Giuseppe Ungaretti – Sereno
Mi fa piacere offrirvi una riflessione su “Sereno” un altro capolavoro di Giuseppe Ungaretti
Dopo tanta
nebbia
a una
a una
si svelano
le stelle
Respiro
il fresco
che mi lascia
il colore del cielo
Mi riconosco
immagine
passeggera
Presa in un giro
Immortale.
Il titolo evoca la serenità del cielo dopo un periodo di nebbia che ha nascosto la stellata. Rimanda a quando, poco alla volta, il cielo rivela la sua magnificenza.
Tuttavia, come sempre in Giuseppe Ungaretti, anche in Sereno ci troviamo di fronte a una preziosa figura retorica: l’analogia. Anche in questa splendida poesia l’analogia è tra il cielo e la vita. Le luci della vita possono sparire nel buio di un periodo faticoso, triste, angosciante. Eppure la stellata ci ricorda che come le stelle rimangono lì e attendono e chiedono di attendere, così il respiro pieno della vita sta per rivelarsi: “Dopo tanta / nebbia / a una / a una / si svelano / le stelle”.
Importante però è l’attesa fiduciosa, suggerita da quella scansione del tempo che è evocato dalla forte presenza di enjabements che spezzano verbi e sintagmi (a una a una). La fatica può essere “tanta” v. 1 (messo in evidenza a fine verso) ma piano piano, senza pause, “a una a una” vv. 3-4, come suggerisce l’assenza virgole, o asindeto, e di punteggiatura in toto, il bene si rivela. Dopo un periodo di tenebra e confusione, perfino di menzogna, “la Verità viene sempre fuori“. Uso il virgolettato perché questo è uno dei “motti” o “promemoria” che guidano la mia vita. Battiato avrebbe detto “Le nuvole non possono annientare il sole”.
Ma c’è di più. Nella stellata, come nella vita, è presente una promessa di eternità. In certe sorprese del creato s’intravede l’infinito. Ungaretti Lo sottolinea con un’altra figura retorica l’antitesi, a vv. 13 e 15: immagine passeggera/giro immortale.
È un’esperienza nota al poeta, ma non solo.
Franco Battiato diceva, in un contesto un po’ diverso, che “è in certi sguardi che s’intravede l’infinito”.
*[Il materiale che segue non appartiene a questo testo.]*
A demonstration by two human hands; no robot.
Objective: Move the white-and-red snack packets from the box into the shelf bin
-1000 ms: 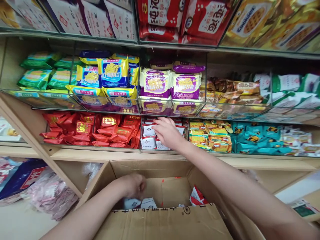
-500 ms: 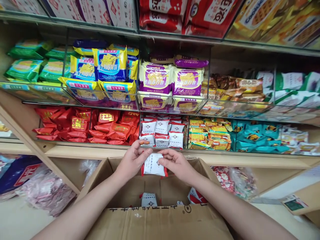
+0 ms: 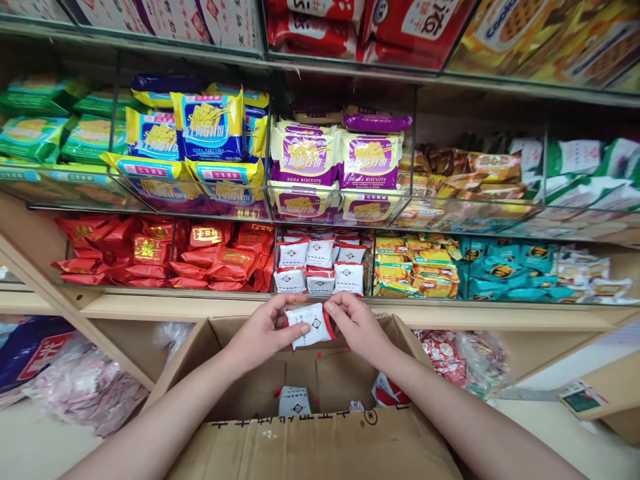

Eugenio Montale, ne “I limoni”, vi faceva cenno così:
“Vedi, in questi silenzi in cui le cose
s’abbandonano e sembrano vicine
a tradire il loro ultimo segreto,
talora ci si aspetta
di scoprire uno sbaglio di Natura,
il punto morto del mondo, l’anello che non tiene,
il filo da disbrogliare che finalmente ci metta
nel mezzo di una verità.”
Ma se Montale, in questa poesia, non si abbandona del tutto all’attesa, in “Sereno” Giuseppe Ungaretti vi riesce. Non afferma dubbioso “† intuisco di essere” ma con certezza “mi riconosco / immagine / passeggera / Presa in un giro / Immortale”.
Come in “Veglia“, dalla contemplazione della morte nel poeta nasceva una passione per la vita, in “Sereno”, dalla contemplazione del cielo stellato nasce il desiderio e la speranza che quella vita che appare passeggera sia presa in un giro immortale.
Infine un ultimo cenno a un poeta che, pur non arrivando a una conclusione definitivamente positiva, si lasciava interrogare dalla contemplazione del cielo e dalla sua immortalità: Giacomo Leopardi. Con un’antitesi simile, il poeta del “Canto notturno di un pastore errante dell’Asia” volle che il pastore ponesse alla luna la seguente domanda:
“dimmi: ove tende
questo vagar mio breve,
il tuo corso immortale?”.
Vi auguro di desiderare tanto e di stare attenti a scorgere, nel presente, i segni dell’eterno.